Попутно вытащил из стола два пузатых бокала и привычным движением плеснул армянского пятизвездочного. Поставил один бокал мне.
— Выпьем, за свободу, — подвинул он бокал еще ближе.
— Лучше за здоровье, — улыбнулся я. — Свобода — она как баба непутевая, сегодня есть, а завтра нет. А здоровье всегда при тебе должно быть. Чтобы в аптеку бегать только за презервативами.
— Ну, давай за здоровье! — кивнул полкан.
Мы чокнулись и выпили.
* * *
Вечером того же дня я взял сверток, который передал мне Гурьев, и вышел из своей квартиры.

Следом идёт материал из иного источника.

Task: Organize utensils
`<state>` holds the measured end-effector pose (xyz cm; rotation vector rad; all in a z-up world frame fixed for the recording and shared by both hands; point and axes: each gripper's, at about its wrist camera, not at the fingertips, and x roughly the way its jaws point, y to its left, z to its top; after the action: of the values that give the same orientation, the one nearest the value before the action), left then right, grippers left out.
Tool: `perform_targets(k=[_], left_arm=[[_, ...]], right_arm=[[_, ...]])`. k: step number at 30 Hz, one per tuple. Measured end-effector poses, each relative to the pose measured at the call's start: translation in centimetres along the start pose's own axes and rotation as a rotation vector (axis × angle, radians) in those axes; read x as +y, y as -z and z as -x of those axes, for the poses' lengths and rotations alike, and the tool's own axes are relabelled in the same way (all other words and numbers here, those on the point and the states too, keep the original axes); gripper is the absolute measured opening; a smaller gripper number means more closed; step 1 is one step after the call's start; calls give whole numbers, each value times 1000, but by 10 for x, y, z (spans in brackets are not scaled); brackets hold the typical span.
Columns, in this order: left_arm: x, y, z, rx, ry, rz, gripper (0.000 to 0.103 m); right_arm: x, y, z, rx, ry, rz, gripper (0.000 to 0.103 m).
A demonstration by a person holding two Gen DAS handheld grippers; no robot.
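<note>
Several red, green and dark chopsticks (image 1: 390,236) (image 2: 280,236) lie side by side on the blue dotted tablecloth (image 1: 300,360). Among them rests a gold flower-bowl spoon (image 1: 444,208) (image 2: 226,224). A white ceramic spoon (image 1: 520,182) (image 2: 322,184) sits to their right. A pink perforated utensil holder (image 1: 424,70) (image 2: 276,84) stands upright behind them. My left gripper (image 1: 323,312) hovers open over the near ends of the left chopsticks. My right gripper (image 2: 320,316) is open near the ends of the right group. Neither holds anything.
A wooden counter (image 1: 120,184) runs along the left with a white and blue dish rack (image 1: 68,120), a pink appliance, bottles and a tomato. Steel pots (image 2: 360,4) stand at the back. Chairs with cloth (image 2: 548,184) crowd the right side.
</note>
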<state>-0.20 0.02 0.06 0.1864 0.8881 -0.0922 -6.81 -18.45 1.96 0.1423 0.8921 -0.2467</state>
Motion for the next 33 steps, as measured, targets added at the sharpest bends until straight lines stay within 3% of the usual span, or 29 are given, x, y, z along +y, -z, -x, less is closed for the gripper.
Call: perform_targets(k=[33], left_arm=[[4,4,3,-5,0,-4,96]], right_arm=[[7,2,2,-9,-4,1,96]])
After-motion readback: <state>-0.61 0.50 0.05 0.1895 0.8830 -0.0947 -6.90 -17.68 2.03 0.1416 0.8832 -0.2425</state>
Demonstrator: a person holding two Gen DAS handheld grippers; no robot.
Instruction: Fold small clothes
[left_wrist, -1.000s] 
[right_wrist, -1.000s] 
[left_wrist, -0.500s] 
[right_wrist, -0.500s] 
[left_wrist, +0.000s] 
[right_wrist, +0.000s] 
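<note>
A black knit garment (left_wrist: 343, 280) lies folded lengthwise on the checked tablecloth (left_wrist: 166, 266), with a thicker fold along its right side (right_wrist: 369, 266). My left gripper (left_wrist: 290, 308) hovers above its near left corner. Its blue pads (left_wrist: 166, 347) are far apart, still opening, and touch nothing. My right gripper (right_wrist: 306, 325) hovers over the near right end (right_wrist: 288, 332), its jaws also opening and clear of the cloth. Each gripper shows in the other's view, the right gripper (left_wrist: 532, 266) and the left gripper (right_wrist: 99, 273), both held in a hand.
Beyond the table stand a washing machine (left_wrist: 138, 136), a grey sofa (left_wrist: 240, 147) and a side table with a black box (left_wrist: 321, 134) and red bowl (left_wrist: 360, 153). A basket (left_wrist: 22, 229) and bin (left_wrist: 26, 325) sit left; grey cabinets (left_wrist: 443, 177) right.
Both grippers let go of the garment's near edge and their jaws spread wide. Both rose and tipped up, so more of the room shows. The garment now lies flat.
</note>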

— Сашка! Ты, что ли? — на площадке второго этажа нарисовалась бабулька с бадожком и в пуховой козьей шали, старательно заправленной в потертое пальто с воротником из лисы. Некогда рыжей, а теперь выгоревшей и по-старчески седой.
— Я, теть Зин, привет! — подошел я и обнял соседку. — Как здоровье?
— А я-то и смотрю, ты — не ты! Белый, как лунь стал. Где твои рыжие вихры, Сашка?
Она вздохнула, но смотрела на меня как-то удивительно светло.
— Ну так… Не молодеем, теть Зин. А ты, я смотрю, молодцом. Хорошо выглядишь.
— Скажешь тоже, — отмахнулась бабулька. — Девятый десяток разменяла, а боженька все не может прибрать меня. Ноги не ходют, а все одно живу.
Ворчала тетя Зина по привычке, а всё-таки нехитрый комплимент и её порадовал.
— Так и живи. Сто лет живи.
— Да какой там? В магазин сходишь, и полпенсии нет. Хоть вообще не ходи. Вот раньше, помню, не шибко богато жили, но в достатке, еще и откладывать умудрялись при советской власти-то. А сейчас вот ведь как — за коммуналку внуки платят, их приходится просить. Не тяну одна…
— Хорошие у тебя внуки, тетя Зина. Вот ради них и живи.
Мы попрощались, и я вышел из подъезда. Вечернее небо хмурилось снежными тучками. Ветер задувал в рукава дубленки, а свитерок непривычно колол кожу.